WHAT YOU NEED TO DO:
Going down the data below, set down exactly the line with "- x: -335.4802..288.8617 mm" and each line after it through the line with "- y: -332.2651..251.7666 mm"; no other lines.

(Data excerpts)
◆ ◆ ◆
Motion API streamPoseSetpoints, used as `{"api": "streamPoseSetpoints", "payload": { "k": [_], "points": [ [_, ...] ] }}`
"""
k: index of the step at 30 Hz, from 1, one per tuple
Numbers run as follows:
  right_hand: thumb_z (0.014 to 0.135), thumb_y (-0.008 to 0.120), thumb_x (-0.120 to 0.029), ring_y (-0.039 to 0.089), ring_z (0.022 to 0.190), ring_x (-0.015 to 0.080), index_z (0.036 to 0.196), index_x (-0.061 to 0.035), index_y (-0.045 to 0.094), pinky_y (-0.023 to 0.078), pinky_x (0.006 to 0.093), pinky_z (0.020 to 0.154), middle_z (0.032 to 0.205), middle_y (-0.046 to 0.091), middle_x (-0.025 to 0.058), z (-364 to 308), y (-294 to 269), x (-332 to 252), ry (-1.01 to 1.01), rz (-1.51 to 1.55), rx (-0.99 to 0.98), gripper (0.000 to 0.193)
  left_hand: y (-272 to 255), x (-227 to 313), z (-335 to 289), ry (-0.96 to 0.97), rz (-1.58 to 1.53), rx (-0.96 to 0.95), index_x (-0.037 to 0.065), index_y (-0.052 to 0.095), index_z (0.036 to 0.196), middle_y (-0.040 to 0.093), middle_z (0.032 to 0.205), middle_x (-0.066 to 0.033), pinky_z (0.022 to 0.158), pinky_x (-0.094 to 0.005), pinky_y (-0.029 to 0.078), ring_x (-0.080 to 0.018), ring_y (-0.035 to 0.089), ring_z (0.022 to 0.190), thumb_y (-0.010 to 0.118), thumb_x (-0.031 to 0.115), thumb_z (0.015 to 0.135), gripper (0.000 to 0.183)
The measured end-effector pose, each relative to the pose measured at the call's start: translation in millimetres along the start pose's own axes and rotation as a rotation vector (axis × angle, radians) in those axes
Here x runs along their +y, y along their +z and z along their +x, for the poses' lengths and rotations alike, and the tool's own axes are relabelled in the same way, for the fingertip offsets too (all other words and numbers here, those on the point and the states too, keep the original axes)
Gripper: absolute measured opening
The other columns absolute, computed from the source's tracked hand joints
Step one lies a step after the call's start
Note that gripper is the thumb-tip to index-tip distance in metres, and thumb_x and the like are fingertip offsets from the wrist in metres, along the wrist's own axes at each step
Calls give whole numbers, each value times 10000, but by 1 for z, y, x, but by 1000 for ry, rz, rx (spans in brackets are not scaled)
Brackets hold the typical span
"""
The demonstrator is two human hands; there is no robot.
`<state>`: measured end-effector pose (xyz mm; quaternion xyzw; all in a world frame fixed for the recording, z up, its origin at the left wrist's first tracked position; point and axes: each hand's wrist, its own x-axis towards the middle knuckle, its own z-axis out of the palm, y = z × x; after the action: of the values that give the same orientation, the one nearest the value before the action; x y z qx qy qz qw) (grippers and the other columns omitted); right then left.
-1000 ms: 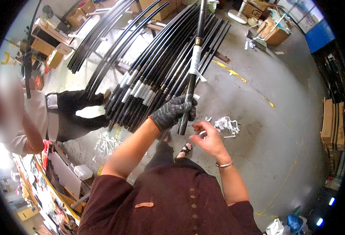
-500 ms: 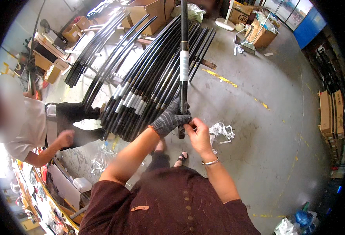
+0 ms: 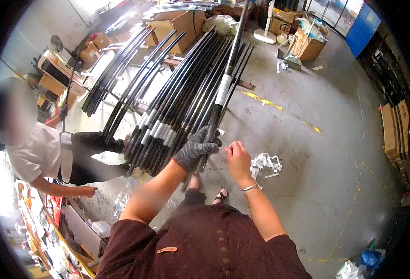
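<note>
My left hand (image 3: 196, 149), in a dark grey knitted glove, is wrapped round the lower part of a long black pole (image 3: 216, 111). The pole slants up and away to the right, with a white band (image 3: 222, 89) partway along it. To the right of the pole my bare right hand (image 3: 238, 162) is apart from it, fingers curled in and thumb pressed to them. Whatever it pinches, if anything, is too small to make out. Just beyond the left hand, many similar black poles (image 3: 177, 100) lie side by side on a support, several with white bands near their near ends.
A co-worker in a white shirt (image 3: 40, 151) stands at the left, one hand on an upright rod. More black poles (image 3: 116, 69) lie on a rack behind. White strip scraps (image 3: 266, 162) litter the floor at my right. Cardboard boxes (image 3: 309, 44) stand at the back and along the right wall.
The pole has tilted, its far end swinging right, and my left hand has shifted slightly left. My right hand has come away from the pole to the right. The co-worker's near arm has lowered.
</note>
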<state>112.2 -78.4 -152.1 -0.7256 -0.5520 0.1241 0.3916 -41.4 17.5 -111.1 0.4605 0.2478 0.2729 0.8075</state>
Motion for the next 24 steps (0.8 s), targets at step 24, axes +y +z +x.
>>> {"api": "streamPoseSetpoints", "payload": {
  "k": [24],
  "points": [
    [858,555,-58,433,589,43,1027,-93,466,361,189,478,787,513,-11,6,-48,114,532,1076,-29,194,10,44,-16,-60,-294,-42,23,499,1207,519,711,-12,446,-231,373,-105,473,543,747,289,771,568]
  ]
}}
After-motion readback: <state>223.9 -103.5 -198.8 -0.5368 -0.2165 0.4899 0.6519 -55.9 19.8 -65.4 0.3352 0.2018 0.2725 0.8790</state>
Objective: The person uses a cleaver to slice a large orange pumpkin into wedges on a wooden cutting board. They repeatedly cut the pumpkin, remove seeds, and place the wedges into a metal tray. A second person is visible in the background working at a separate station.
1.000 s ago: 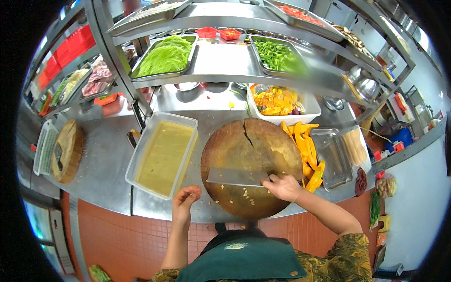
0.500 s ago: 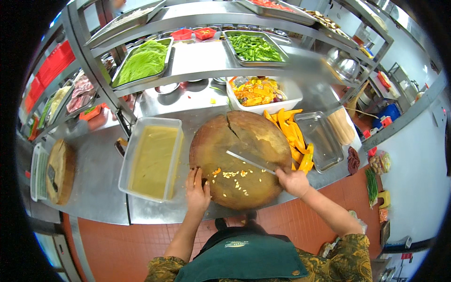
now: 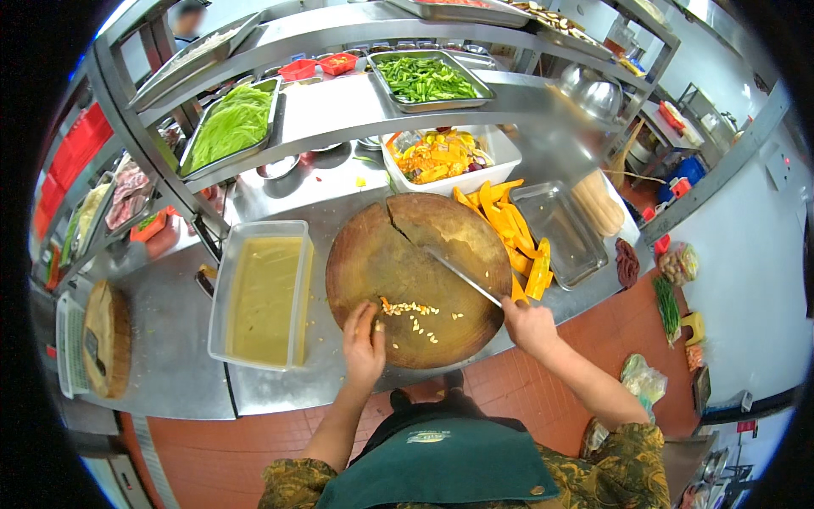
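A round, cracked wooden chopping board (image 3: 373, 254) lies before me on the steel counter. Pale seeds (image 3: 411, 309) and a small orange scrap are scattered over its near part. My left hand (image 3: 365, 346) rests at the board's near left edge, fingertips beside the seeds and thumb apart, gripping nothing that I can see. At the right edge, my right hand (image 3: 531, 326) is closed round the handle of a knife (image 3: 466, 279), which hides the handle. The blade slants to the far left over the wood, looking thin from above. Orange pumpkin strips (image 3: 513, 233) are piled right of the board.
Left of the board stands a clear tub of yellowish liquid (image 3: 267, 297). Behind it is a white bin (image 3: 504, 154) of colourful scraps; an empty steel tray (image 3: 560, 233) lies rightward. A steel shelf (image 3: 318, 123) with trays of cut greens crosses above. Another chopping block (image 3: 114, 339) stands far left.
My left hand has come inward from the board's rim toward the seeds. The knife's blade now looks narrower and points more steeply away from me. The whole view has shifted slightly.
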Action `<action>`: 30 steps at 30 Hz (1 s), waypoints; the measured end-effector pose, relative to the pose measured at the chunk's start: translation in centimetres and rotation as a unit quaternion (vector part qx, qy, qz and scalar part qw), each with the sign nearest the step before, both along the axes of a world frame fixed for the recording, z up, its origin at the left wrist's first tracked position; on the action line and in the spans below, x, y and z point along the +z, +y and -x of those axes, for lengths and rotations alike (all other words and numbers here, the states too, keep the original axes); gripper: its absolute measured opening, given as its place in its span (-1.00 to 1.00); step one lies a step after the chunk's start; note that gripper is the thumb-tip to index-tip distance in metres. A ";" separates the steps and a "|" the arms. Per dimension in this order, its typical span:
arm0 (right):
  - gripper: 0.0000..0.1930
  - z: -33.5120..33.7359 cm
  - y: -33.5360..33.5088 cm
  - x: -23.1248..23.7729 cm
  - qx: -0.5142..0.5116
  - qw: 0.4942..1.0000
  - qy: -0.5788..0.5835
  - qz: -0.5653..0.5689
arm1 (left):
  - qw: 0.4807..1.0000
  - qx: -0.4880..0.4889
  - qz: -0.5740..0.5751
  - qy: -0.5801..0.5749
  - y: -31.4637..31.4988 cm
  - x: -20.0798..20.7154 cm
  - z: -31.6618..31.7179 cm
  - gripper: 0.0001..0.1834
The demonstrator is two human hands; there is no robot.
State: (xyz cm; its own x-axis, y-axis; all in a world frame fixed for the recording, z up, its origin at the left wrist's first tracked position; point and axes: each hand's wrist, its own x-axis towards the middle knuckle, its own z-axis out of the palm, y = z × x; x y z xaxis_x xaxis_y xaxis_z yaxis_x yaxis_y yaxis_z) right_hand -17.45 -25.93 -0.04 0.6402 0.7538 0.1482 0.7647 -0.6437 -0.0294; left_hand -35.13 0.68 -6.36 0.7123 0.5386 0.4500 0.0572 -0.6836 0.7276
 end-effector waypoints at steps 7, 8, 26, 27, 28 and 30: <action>-0.80 7.7 2.4 1.9 0.042 0.993 0.108 0.014 | 0.996 0.018 -0.045 0.079 0.6 -0.4 -1.0 -0.58; -0.81 7.9 2.6 2.0 0.046 0.991 0.125 -0.001 | 0.996 0.014 -0.037 0.079 0.3 -0.3 -1.1 -0.59; -0.86 5.3 -5.8 -2.4 -0.280 0.592 0.650 -0.385 | 0.995 -0.023 0.002 0.101 2.0 -0.1 -0.8 -0.44; -0.85 6.0 -5.2 -2.0 -0.279 0.588 0.657 -0.380 | 0.994 -0.032 -0.021 0.105 1.6 -0.1 -0.9 -0.43; -0.85 6.6 -4.8 -2.5 -0.272 0.583 0.665 -0.380 | 0.993 -0.027 -0.024 0.109 1.1 -0.1 -1.2 -0.43; -0.84 8.0 -3.9 -2.6 -0.253 0.570 0.689 -0.369 | 0.992 -0.027 -0.047 0.117 0.1 0.0 -1.8 -0.44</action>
State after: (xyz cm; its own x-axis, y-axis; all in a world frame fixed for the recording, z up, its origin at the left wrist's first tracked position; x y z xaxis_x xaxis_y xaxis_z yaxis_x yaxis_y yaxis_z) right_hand -25.44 -29.80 -2.67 0.6399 0.4790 -0.6009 -0.5894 -0.1957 -0.7837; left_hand -33.32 0.73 -6.37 0.8294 0.4609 0.3157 0.1790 -0.7545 0.6314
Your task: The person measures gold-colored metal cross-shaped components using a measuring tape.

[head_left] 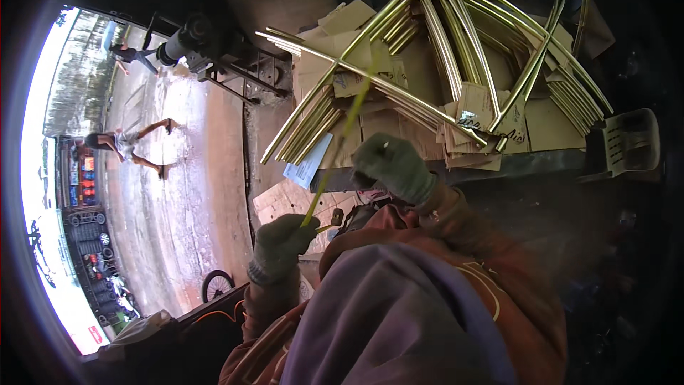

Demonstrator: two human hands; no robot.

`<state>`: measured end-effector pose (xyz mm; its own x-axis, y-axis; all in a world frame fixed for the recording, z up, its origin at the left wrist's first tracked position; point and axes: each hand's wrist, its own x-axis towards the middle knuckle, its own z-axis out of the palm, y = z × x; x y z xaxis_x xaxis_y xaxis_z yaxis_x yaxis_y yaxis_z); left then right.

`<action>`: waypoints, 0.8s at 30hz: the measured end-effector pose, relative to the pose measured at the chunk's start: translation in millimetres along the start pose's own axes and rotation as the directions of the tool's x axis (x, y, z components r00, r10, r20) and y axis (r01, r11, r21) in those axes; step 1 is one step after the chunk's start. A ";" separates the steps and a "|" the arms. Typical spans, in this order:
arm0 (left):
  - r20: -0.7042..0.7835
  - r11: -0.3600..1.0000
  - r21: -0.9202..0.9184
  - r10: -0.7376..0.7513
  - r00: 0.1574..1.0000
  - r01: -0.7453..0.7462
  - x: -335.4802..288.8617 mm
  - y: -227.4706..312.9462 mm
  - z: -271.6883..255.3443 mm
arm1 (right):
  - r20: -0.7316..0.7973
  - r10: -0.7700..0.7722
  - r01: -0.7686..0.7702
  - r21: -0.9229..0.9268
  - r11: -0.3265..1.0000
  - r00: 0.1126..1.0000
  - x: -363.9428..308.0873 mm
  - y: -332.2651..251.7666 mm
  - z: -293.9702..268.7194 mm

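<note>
My left hand [279, 246], in a grey-green knit glove, is closed round a long thin yellow strip [347, 130]. The strip rises from the fist toward the metal tubes, and its far end is blurred. A short yellow piece also shows beside this fist, near a small dark object [337, 217]. My right hand [396, 168], gloved alike, is curled closed in front of my chest at the bench's near edge. Something dark shows below its fingers; whether it is held I cannot tell. Ahead lie curved, shiny gold-coloured tubes [406, 96], stacked crosswise on cardboard [552, 125].
A pale plastic chair [630, 144] stands at the right. A white-blue sheet [308, 162] hangs at the bench's left edge. Dark machinery on a metal frame [231, 71] stands far left. Outside, a person [128, 144] walks on wet paving, another beyond. A bicycle wheel [217, 285] shows lower left.
</note>
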<state>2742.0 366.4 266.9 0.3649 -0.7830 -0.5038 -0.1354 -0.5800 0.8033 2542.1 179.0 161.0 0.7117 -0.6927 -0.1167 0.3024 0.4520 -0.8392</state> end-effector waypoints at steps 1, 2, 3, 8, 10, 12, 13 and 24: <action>-0.019 1.000 0.024 0.019 1.000 -0.018 -4.0 4.6 8.2 | 0.078 -0.033 0.036 -0.034 0.999 0.996 -5.3 2.9 -1.1; -0.036 0.998 0.047 0.038 0.999 -0.036 -7.2 11.9 15.2 | 0.139 0.008 0.010 -0.126 0.992 0.990 -11.5 5.9 1.0; -0.054 0.995 0.072 0.066 0.996 -0.062 -8.9 22.3 21.3 | 0.197 0.047 -0.002 -0.222 0.975 0.979 -15.7 3.0 6.5; -0.076 0.989 0.014 0.147 0.986 -0.146 -17.8 51.7 37.9 | 0.473 -0.045 0.388 -0.661 0.642 0.880 -33.7 -3.8 18.8; -0.062 0.980 -0.001 0.200 0.978 -0.201 -19.6 59.5 39.3 | 0.467 0.058 0.322 -0.688 0.651 0.882 -38.6 0.3 22.3; -0.100 0.961 -0.098 0.247 0.964 -0.257 -16.0 62.0 39.8 | 0.478 0.119 0.282 -0.681 0.676 0.870 -40.7 4.1 22.2; -0.121 0.946 -0.147 0.272 0.955 -0.288 -12.9 61.5 39.8 | 0.453 0.082 0.292 -0.691 0.661 0.888 -43.8 4.6 21.0; -0.278 0.698 -0.316 0.580 0.766 -0.643 61.7 67.5 24.9 | 0.246 0.097 0.111 -0.709 0.696 0.964 -14.1 21.8 26.9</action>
<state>2732.5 273.3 282.2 0.4567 -0.8735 0.1684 -0.0380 0.1700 0.9847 2555.7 213.8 158.7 0.8715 -0.4862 -0.0635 -0.1606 -0.1607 -0.9739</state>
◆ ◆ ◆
RESULT OF THE EXERCISE:
  - x: -335.4802..288.8617 mm
  - y: -227.4706..312.9462 mm
  - z: -271.6883..255.3443 mm
arm1 (right):
  - r20: -0.7316..0.7973
  - r10: -0.7700..0.7722
  - r01: -0.7686..0.7702
  - r21: -0.9229..0.9268
  - r11: -0.3265..1.0000
  - r00: 0.1126..1.0000
  - x: -363.9428..308.0873 mm
  - y: -332.2651..251.7666 mm

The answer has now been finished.